▸ **What you are asked to do**: Going through the material below, output exactly the lines from the one containing "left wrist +" through the one containing "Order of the", and no pictures.

---- Exercise data

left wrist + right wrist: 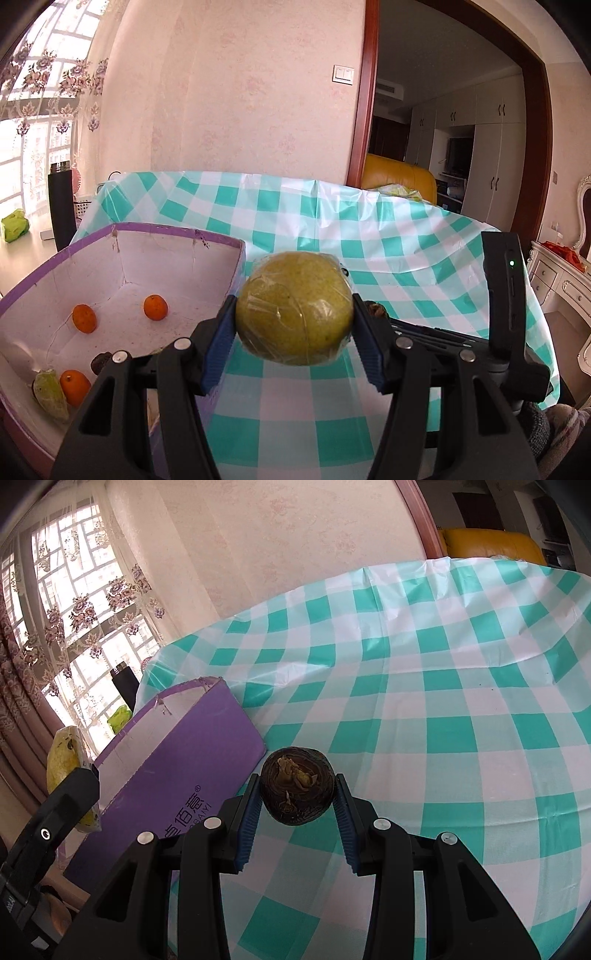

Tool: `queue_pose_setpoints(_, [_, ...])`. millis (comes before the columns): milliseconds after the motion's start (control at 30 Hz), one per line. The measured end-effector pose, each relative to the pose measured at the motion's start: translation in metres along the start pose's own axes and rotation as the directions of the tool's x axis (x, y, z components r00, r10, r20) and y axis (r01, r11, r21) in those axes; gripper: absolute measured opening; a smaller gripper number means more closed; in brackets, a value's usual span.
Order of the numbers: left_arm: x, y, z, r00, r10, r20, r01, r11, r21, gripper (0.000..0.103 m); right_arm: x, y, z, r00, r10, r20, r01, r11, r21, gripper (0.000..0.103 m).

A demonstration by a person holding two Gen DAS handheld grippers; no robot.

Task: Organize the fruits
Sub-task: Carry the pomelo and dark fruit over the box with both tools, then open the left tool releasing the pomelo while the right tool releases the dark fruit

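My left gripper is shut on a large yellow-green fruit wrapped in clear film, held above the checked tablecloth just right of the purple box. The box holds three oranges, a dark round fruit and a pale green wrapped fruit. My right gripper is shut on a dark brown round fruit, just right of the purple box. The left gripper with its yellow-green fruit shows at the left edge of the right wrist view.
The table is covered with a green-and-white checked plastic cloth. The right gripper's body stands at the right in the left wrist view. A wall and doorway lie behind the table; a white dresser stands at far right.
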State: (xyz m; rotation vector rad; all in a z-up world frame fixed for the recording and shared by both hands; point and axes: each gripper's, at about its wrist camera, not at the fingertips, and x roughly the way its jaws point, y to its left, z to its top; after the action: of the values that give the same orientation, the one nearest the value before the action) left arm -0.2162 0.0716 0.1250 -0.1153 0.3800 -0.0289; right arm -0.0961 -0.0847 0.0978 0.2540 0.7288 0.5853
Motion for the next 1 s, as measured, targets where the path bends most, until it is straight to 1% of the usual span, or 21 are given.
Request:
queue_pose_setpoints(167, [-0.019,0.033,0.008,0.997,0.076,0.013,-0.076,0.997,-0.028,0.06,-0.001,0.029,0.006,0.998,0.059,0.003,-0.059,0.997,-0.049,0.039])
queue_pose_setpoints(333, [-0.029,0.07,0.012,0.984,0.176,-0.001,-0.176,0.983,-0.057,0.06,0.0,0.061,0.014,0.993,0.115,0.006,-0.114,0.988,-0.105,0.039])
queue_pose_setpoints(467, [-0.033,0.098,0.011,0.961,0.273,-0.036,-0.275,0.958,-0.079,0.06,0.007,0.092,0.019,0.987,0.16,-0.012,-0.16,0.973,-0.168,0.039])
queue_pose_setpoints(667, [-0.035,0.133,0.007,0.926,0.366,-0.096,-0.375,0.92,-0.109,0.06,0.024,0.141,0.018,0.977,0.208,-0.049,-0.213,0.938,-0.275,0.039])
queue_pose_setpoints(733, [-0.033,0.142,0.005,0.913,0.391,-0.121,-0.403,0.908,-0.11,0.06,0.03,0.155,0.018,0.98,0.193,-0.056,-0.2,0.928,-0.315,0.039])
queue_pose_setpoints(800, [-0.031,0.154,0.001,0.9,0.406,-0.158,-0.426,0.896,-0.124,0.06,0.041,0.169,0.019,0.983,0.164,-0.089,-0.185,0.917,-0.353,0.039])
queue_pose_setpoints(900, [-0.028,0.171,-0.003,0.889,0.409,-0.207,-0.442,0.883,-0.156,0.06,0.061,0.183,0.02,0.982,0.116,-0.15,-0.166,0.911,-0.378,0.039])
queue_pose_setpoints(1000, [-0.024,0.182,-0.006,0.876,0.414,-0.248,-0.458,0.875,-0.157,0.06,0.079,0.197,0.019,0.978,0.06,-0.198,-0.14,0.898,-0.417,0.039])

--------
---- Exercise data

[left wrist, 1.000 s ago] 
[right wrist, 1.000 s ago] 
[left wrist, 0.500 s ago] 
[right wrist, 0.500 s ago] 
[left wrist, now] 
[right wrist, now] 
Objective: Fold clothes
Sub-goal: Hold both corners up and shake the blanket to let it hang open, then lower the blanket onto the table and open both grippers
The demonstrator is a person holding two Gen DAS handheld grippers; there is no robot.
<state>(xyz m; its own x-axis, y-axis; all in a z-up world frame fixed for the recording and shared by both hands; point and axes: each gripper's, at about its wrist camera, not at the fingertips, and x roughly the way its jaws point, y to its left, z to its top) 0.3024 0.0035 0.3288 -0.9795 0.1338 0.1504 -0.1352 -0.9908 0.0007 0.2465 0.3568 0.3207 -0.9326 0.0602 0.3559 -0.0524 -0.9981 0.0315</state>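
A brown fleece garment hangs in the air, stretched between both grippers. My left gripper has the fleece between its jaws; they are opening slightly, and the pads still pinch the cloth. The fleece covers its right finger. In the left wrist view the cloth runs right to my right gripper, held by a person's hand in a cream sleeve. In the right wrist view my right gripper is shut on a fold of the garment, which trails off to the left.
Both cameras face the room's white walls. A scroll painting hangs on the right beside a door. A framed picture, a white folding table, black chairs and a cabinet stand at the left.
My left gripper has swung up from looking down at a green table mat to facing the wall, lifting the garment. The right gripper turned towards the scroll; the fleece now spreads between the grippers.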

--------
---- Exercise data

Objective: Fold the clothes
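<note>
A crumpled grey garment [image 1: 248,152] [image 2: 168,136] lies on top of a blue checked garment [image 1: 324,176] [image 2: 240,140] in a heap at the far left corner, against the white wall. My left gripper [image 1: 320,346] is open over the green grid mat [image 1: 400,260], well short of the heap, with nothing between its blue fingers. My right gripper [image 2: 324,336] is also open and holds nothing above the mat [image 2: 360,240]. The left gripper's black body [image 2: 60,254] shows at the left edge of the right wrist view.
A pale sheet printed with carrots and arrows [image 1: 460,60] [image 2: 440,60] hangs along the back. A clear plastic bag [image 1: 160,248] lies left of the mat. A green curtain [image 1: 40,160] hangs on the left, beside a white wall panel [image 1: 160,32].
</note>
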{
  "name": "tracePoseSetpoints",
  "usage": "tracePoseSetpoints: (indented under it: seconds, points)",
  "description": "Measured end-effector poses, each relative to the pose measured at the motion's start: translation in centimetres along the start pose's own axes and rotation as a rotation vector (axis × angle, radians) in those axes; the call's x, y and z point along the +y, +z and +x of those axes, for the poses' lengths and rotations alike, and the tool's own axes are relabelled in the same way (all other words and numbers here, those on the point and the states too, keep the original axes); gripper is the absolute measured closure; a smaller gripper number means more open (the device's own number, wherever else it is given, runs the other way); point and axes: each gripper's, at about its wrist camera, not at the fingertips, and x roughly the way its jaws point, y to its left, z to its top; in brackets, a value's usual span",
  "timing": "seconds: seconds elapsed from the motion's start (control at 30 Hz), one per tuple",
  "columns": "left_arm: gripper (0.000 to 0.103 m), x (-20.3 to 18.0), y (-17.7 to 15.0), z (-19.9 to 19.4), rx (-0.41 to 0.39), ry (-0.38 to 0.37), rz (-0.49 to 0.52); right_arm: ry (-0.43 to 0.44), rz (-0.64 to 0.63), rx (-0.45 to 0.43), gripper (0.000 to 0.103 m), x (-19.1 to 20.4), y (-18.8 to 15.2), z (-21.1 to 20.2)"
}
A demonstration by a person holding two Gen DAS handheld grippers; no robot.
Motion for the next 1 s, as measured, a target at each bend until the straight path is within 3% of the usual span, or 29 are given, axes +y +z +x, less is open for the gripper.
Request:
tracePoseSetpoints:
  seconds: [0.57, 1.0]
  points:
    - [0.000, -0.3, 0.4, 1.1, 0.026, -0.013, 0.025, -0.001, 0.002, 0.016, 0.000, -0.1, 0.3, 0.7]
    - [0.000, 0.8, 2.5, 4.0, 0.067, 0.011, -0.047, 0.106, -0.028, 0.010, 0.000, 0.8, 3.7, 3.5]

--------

▸ **Response area**:
left wrist + right wrist: 

Tool: `queue_pose_setpoints(_, [_, ...])`. millis (comes before the columns): milliseconds after the motion's start (control at 30 Hz), one per line. The measured end-effector pose, each relative to the pose measured at the motion's start: translation in metres along the start pose's own axes and rotation as the directions of the tool's x axis (x, y, z components r00, r10, r20) and y axis (r01, r11, r21) in those axes; gripper: absolute measured opening; a smaller gripper number means more closed; in brackets, a value's usual span.
Order of the numbers: left_arm: x, y, z, r00, r10, r20, r01, r11, r21, gripper (0.000..0.103 m); right_arm: x, y, z, r00, r10, r20, r01, r11, r21, gripper (0.000..0.103 m).

With this, there is nothing more to the exercise.